Not correct (e.g. doesn’t follow RFC), but can not be corrected for backward compatibility.
Unsafe. And it can not be fixed because of its API design.
Even the API itself is not unsafe, its API design is easy to produce bugs/vulnerability.
Inefficient.

Not emitting DeprecationWarning makes users tend to keep using such old bad APIs even in new code.
We suppress DeprecationWarning for end users already. I don’t want to be more silent about bad APIs even if we do not rush to remove it.

encukou · July 3, 2023, 8:12pm

Yes and yes.
Too many times, “bugs” are in rare edge cases that many users don’t really care about. And if they start caring, because circumstances changed ortheir library suddenly got popular, or someone benchmarked it, then good deprecation docs can tell them what to do.

I am talking specifically about the benign changes – renames, things with a two-line replacement, things that became no-op.
If an API is wrong/dangerous for most of its users, that’s another thing.

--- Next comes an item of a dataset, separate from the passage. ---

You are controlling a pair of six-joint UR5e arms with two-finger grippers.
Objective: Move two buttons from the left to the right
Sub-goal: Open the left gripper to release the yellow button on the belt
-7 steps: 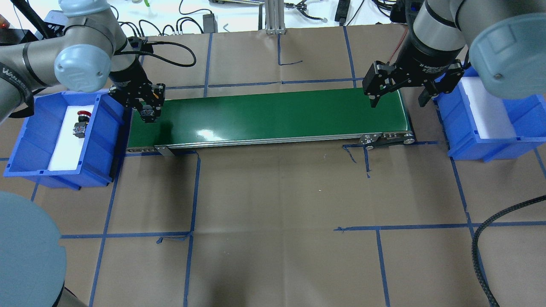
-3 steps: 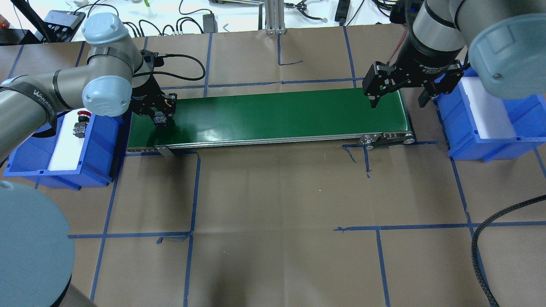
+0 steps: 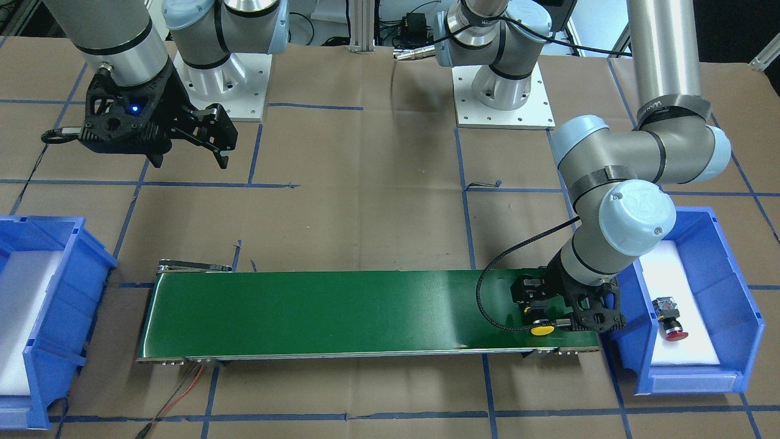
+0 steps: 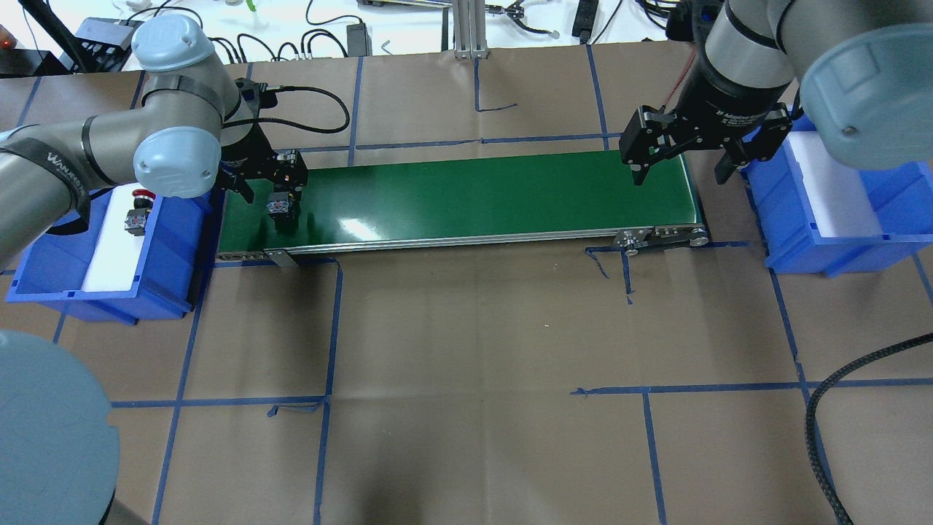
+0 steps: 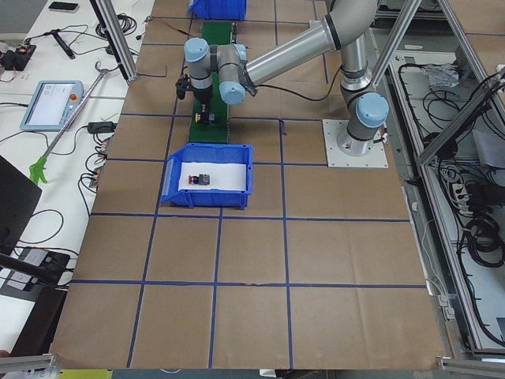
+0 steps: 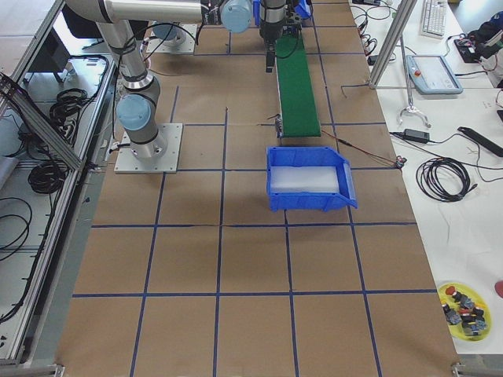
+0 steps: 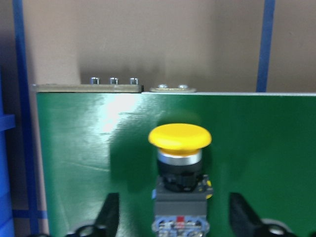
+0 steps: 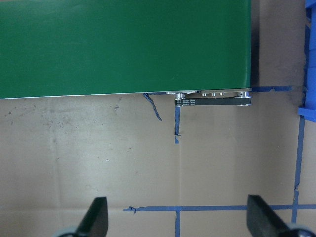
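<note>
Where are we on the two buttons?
Done: nothing delivered; the right bin holds only white padding. In hand: the yellow button lies on the belt, between the fingers of the open left gripper. Left: getting it to the right bin via the open right gripper at the far end, then the red button, in the left bin.

The conveyor belt [image 4: 474, 197] is smooth, glossy green and mirrors the lights. The desk [image 4: 474, 350] is covered in matt brown paper, faintly creased, crossed by blue tape [image 4: 335, 328]. The yellow button [image 7: 179, 137] has a smooth satin plastic cap above a shiny metal ring. The blue bin [image 3: 740, 317] is glossy plastic, lined with matt white foam [image 3: 688, 350]. The left arm [image 3: 664, 55] is brushed metal tube. A black cable [image 4: 824, 423] looks braided.
</note>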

charliermarsh · July 4, 2023, 12:03am

Speaking on behalf of Ruff: for what it’s worth, I agree with @Pierre-Sassoulas and @DanielNoord in that I’d be perfectly happy with (and have a slight preference for) a JSON file, though the difference for me is minor enough that I’d probably just vote to run with whatever is easier for the maintainers. Either way, we’re likely going to preprocess the data into a format that fits our needs (via a Python scrip), so it’s a minor difference to me as to whether we grab a JSON file or query from the standard library in some way.

brettcannon · July 4, 2023, 4:01am

To be clear, this random example is one which can’t have a 1:1 replacement because the old API didn’t fit into the import APIs well and everyone used the old API in varying ways.